2. Gebruikelijk loon

Directeuren grootaandeelhouders (DGA’s) moeten minimaal een gebruikelijk loon genieten. Goedgekeurd wordt dat het gebruikelijk loon over 2020 lager mag worden vastgesteld als er een omzetdaling is door de coronacrisis. Het gebruikelijk loon voor 2020 mag dan – zonder overleg met de inspecteur – worden gesteld op het bedrag van het gebruikelijk loon voor 2019 vermenigvuldigd met de breuk (omzet eerste vier maanden van 2020 / omzet eerste vier maanden van 2019). Voor deze goedkeuring gelden drie voorwaarden.
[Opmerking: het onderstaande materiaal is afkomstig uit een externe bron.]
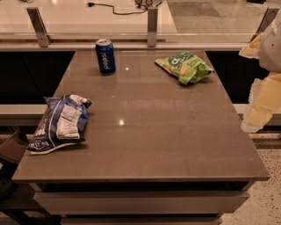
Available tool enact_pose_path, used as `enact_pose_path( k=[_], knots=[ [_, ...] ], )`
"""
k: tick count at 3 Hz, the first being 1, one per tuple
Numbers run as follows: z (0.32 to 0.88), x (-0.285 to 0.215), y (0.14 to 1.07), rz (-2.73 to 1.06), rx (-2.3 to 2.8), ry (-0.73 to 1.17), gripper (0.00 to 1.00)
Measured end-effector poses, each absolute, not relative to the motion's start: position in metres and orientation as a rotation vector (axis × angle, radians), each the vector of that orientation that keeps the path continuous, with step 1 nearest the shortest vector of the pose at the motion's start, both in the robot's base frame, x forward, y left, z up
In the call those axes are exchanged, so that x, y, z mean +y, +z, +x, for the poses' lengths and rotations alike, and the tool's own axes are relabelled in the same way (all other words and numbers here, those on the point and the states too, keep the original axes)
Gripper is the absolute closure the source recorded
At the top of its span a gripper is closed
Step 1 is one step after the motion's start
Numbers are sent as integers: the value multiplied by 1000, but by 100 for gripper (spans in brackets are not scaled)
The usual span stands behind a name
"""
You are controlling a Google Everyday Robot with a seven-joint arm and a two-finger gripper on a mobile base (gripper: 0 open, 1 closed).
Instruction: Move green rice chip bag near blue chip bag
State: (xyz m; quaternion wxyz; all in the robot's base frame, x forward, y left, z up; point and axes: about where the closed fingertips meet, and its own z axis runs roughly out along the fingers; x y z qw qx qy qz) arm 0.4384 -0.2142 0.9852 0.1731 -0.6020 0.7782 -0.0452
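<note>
The gripper (262, 99) shows as a pale, cream and white shape at the right border of the view. It hangs in the air just off the table's (153, 132) right edge, level with the table's far half. It is cut off by the frame, and I cannot tell whether it is spread or closed. It holds nothing that can be seen and touches neither the table nor anything on it.

The nearest thing to it is the green rice chip bag (184, 67). This lies flat on the table near the far right corner, its round dark logo facing up, and is apart from the gripper.

The soda can (105, 56), blue with white lettering, stands upright close to the table's far edge, left of the middle. It is well apart from the green bag.

The blue chip bag (59, 123) lies crumpled at the table's left edge, in the near half, with one end hanging slightly over that edge. It is at the opposite side of the table from the green rice chip bag, and a wide stretch of brown tabletop lies between the two.

Beyond the table's far edge runs a pale ledge with metal posts (152, 26), and a black cable (114, 9) lies on it. Speckled floor (268, 197) shows below the table's near right corner.
</note>
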Motion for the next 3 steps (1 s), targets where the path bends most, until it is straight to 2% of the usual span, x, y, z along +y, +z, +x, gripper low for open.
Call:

  1. De rekening-courantschuld of het dividend neemt niet toe als gevolg van het lagere gebruikelijk loon.
  2. Als de DGA feitelijk meer loon heeft genoten dan volgt uit bovenstaande berekeningen, geldt dat hogere loon. Dit kan zich voordoen als een BV voor de DGA gebruikmaakt van de Tijdelijke noodmaatregel overbrugging voor behoud van werkgelegenheid (NOW). Een eventuele uitkering op grond van de Tijdelijke overbruggingsregeling zelfstandig ondernemers (Tozo) vormt geen genoten loon uit de dienstbetrekking en heeft daarom geen gevolgen voor het gebruikelijk loon.
  3. Deze goedkeuring geldt niet voor zover de omzet in het jaar 2019 of 2020 beïnvloed is door andere bijzondere oorzaken, zoals oprichting, staking, fusie, splitsing en bijzondere resultaten.

Door de goedkeuring kan het gebruikelijk loon lager zijn dan € 46.000, 75% van het loon van de meest vergelijkbare dienstbetrekking of het loon van de meestverdienende werknemer.

Bij bijzondere situaties kan in overleg met de inspecteur tot een maatwerkoplossing worden gekomen. Zo kan bij een verliessituatie van de vennootschap de voornoemde goedkeuring leiden tot een lager gebruikelijk loon. In geval van bijkomende omstandigheden is het mogelijk een (nog) lager gebruikelijk loon vast te stellen.

3. Verhoging vrije ruimte werkkostenregeling

Via de vrije ruimte van de werkkostenregeling kunnen werkgevers onbelast vergoedingen en verstrekkingen aan hun werknemers geven. Bij Kamerbrief van 24 april 2020 kondigde de staatssecretaris aan dat de vrije ruimte voor het jaar 2020 eenmalig en tijdelijk wordt verhoogd van 1,7% naar 3% voor de eerste € 400.000 van de loonsom per werkgever. Als gevolg daarvan wordt de vrije ruimte over 2020 verhoogd van € 6.800 naar € 12.000.  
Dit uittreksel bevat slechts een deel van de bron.